#### WHAT THE TASK ASKS:
Set out exactly every line of the entries below, starting at the line that holds "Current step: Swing" and stopping after the line that holds "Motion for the".

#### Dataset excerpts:
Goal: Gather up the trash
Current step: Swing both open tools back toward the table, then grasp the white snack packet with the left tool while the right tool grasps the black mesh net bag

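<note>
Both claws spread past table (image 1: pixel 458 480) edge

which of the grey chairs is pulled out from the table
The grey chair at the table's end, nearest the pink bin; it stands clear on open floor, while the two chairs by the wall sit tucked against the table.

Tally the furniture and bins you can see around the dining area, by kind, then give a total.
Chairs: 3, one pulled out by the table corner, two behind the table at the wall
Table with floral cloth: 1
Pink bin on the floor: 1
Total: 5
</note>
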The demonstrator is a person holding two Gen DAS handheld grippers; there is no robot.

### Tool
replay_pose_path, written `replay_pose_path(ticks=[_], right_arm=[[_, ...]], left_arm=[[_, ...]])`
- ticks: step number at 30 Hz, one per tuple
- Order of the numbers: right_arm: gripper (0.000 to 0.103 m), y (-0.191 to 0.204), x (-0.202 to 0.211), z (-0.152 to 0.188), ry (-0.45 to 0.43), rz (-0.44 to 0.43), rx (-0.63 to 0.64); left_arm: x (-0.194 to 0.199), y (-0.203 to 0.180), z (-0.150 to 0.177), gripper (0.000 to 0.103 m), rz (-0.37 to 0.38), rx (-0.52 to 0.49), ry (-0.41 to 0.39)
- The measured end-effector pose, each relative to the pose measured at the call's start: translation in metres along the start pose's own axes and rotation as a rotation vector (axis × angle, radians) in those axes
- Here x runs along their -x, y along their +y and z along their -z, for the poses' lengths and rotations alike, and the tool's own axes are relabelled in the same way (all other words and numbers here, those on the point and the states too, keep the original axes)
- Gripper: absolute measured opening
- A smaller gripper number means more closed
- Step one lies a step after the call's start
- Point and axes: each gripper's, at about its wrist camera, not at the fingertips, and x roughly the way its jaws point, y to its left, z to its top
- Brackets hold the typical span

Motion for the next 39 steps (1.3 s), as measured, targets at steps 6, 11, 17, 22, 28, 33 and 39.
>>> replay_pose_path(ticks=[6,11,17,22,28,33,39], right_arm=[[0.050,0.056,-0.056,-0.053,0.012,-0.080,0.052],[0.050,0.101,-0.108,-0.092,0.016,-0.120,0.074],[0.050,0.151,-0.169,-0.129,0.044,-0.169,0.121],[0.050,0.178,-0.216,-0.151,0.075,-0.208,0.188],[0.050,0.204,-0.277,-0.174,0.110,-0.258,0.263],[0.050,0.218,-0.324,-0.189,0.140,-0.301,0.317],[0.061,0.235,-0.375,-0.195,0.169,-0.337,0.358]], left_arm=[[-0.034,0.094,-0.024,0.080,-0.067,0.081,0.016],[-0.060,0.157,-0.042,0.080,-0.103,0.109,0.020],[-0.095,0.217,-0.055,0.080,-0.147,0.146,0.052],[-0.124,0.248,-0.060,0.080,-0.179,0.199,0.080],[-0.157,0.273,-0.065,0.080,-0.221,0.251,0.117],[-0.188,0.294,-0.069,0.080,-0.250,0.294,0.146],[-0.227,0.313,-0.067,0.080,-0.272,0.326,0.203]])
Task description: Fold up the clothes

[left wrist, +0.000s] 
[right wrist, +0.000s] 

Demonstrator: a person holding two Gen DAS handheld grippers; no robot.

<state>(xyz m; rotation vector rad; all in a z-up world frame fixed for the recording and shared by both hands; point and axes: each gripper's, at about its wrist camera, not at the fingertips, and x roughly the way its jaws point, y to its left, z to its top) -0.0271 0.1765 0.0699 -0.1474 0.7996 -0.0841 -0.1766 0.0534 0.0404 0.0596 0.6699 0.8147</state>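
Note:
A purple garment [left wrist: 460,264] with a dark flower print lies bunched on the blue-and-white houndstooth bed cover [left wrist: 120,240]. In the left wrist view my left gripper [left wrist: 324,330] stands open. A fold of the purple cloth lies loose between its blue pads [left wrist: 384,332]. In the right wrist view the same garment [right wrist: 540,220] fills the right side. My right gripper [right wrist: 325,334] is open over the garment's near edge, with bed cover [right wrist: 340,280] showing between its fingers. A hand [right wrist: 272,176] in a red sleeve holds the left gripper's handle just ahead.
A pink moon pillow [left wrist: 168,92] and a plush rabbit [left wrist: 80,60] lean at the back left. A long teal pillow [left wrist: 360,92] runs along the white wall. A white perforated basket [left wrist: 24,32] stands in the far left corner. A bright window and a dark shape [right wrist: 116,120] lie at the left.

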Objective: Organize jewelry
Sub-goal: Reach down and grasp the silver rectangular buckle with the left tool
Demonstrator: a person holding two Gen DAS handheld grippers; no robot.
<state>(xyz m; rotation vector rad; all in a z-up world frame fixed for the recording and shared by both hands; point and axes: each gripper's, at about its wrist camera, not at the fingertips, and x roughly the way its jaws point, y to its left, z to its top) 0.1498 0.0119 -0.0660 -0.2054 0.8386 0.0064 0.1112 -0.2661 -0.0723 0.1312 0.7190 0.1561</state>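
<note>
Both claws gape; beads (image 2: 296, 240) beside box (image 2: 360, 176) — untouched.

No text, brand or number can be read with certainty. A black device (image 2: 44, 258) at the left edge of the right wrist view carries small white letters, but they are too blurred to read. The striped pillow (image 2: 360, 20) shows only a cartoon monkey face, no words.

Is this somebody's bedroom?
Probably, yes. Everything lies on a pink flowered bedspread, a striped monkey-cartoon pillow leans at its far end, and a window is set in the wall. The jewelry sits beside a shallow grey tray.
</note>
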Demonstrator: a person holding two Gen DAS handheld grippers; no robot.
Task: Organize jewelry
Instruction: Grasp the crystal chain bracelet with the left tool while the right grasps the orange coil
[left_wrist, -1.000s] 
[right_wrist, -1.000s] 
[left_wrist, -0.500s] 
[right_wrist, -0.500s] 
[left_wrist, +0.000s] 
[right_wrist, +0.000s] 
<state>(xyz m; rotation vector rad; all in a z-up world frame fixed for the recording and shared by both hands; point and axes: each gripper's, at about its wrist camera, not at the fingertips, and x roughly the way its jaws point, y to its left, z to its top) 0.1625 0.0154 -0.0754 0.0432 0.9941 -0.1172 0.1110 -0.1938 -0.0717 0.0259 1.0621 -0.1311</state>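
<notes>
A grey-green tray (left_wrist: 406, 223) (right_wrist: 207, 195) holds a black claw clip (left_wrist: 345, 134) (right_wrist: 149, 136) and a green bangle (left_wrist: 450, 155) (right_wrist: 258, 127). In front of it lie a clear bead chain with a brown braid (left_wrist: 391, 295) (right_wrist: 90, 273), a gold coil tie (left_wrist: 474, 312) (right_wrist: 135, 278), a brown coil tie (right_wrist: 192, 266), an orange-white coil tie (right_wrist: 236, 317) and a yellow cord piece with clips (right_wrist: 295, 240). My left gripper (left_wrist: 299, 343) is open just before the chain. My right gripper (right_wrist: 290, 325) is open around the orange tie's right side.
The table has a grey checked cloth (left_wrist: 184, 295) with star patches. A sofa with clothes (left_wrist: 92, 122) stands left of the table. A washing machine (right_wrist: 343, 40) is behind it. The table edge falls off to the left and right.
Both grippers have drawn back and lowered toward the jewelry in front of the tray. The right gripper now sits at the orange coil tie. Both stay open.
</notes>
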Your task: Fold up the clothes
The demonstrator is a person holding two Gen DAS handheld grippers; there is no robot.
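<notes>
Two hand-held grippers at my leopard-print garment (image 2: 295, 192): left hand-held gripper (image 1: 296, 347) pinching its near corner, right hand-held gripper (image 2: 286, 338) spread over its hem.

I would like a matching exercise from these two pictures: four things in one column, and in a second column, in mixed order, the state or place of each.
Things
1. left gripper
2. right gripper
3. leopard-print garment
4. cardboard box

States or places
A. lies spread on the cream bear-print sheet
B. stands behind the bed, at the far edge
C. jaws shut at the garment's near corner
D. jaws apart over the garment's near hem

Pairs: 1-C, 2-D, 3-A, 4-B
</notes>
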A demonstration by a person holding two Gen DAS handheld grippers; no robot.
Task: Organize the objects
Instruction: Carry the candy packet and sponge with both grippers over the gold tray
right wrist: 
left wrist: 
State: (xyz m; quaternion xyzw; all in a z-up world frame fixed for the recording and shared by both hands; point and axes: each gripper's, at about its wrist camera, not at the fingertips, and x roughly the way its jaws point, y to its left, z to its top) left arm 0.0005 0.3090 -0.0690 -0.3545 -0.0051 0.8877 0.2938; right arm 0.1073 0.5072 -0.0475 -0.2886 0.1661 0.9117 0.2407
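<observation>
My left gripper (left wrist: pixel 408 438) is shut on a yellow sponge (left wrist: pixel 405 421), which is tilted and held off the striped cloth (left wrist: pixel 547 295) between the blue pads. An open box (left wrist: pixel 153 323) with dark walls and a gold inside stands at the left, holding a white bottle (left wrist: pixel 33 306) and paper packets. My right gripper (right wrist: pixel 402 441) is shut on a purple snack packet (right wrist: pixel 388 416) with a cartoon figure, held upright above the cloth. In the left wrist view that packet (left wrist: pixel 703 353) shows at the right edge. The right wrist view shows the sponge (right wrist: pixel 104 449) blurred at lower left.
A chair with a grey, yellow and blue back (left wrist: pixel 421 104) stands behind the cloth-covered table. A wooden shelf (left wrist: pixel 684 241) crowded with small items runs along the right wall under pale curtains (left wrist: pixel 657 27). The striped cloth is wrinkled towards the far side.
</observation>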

#### SOLVED PROBLEM:
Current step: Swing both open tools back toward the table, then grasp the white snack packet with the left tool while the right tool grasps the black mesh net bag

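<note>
Both claws spread past table (image 1: pixel 458 480) edge

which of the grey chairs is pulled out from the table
The grey chair at the table's end, nearest the pink bin; it stands clear on open floor, while the two chairs by the wall sit tucked against the table.

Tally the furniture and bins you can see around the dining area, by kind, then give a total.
Chairs: 3, one pulled out by the table corner, two behind the table at the wall
Table with floral cloth: 1
Pink bin on the floor: 1
Total: 5
</note>
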The demonstrator is a person holding two Gen DAS handheld grippers; there is no robot.

### Tool
replay_pose_path, written `replay_pose_path(ticks=[_], right_arm=[[_, ...]], left_arm=[[_, ...]])`
- ticks: step number at 30 Hz, one per tuple
- Order of the numbers: right_arm: gripper (0.000 to 0.103 m), y (-0.191 to 0.204), x (-0.202 to 0.211), z (-0.152 to 0.188), ry (-0.45 to 0.43), rz (-0.44 to 0.43), rx (-0.63 to 0.64); left_arm: x (-0.194 to 0.199), y (-0.203 to 0.180), z (-0.150 to 0.177), gripper (0.000 to 0.103 m), rz (-0.37 to 0.38), rx (-0.52 to 0.49), ry (-0.41 to 0.39)
- The measured end-effector pose, each relative to the pose measured at the call's start: translation in metres along the start pose's own axes and rotation as a rotation vector (axis × angle, radians) in those axes
- Here x runs along their -x, y along their +y and z along their -z, for the poses' lengths and rotations alike, and the tool's own axes are relabelled in the same way (all other words and numbers here, those on the point and the states too, keep the original axes)
- Gripper: absolute measured opening
- A smaller gripper number means more closed
- Step one lies a step after the call's start
- Point and axes: each gripper's, at about its wrist camera, not at the fingertips, and x roughly the way its jaws point, y to its left, z to its top
- Brackets hold the typical span

Motion for the next 39 steps (1.3 s), as measured, targets at steps 6, 11, 17, 22, 28, 33 and 39.

Nothing else belongs to this exercise.